Vivek Biswas wrote:

Use of "Internal Network Traffic" for auto-partitioning will give intelligence to
load balancer to make dynamic decision which otherwise would not been possible.
This will make system really flexible and not unnecessarily replicate all
the session states to all the server but few servers for backup.

Vivek - as I pointed out in my last email - your making some big assumptions here about the load balancer - how would you integrate this feature with mod_jk or BigIP ?


Partitioning of state is tried and trusted technology - the tricky bit is doing it so that you move as little state around as possible and integrate with the major players in the load-balancing market.



Jules

~Vivek Biswas

*/Jules Gosnell <[EMAIL PROTECTED]>/* wrote:

    interesting - I'll digest it fully over the weekend...

    I spotted a couple of points on the first read though....

    - I don't think that there is very much difference between my and
    your
    suggestions for auto-partitioning a cluster - it may well be
    possible to
    make this a pluggable strategy, so that different criteria such as
    'Internal Network traffic' could be used to make decisions.

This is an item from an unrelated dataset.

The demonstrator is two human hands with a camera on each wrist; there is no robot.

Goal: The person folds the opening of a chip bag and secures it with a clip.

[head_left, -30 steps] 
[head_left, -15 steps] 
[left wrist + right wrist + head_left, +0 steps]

    - If at all possible, the design should work with existing
    load-balancers, such as the Cisco and F5 product lines, as well as
    Open
    Source offerings such as mod_jk and mod_backhand. People may already
    have well established architectures that they wish to fit Geronimo
    into.
    A Geronimo-aware lb may be able to make optimisations that another lb
    will not see, but the cluster should still perform reasonably with
    other
    lbs.

    - Session migration will be expensive and should be avoided when
    possible. In cases where it is necessary, e.g. [multiple] node
    failure
    may lead to a node carrying more state than it can handle, it should
    probably progress as a low priority background task, so that the
    cluster
    is not suddenly flooded with messages which simply encourage more
    failures etc... and already stressed nodes are not further pegged
    out by
    the cost of [de]marshalling 1000s of sessions - this could quickly
    lead
    to a domino-effect bringing down th whole cluster (perhaps we could
    ringfence 'super-partions' ?).

    Whatever the final design, it needs to be as simple and as robust
    as it
    possibly can be. Hybrid solutions, which take advantage of the
    strengths
    of different approaches in exchange for a slight increase in
    complexity
    are often useful (hence my replication AND shared store approach).

    Whatever replication medium or shared store implementation we use,
    someone will always come along and want to use something else -
    JGroups,
    JMS, DB, JavaSpaces, NFS etc..., so these all need to be pluggable.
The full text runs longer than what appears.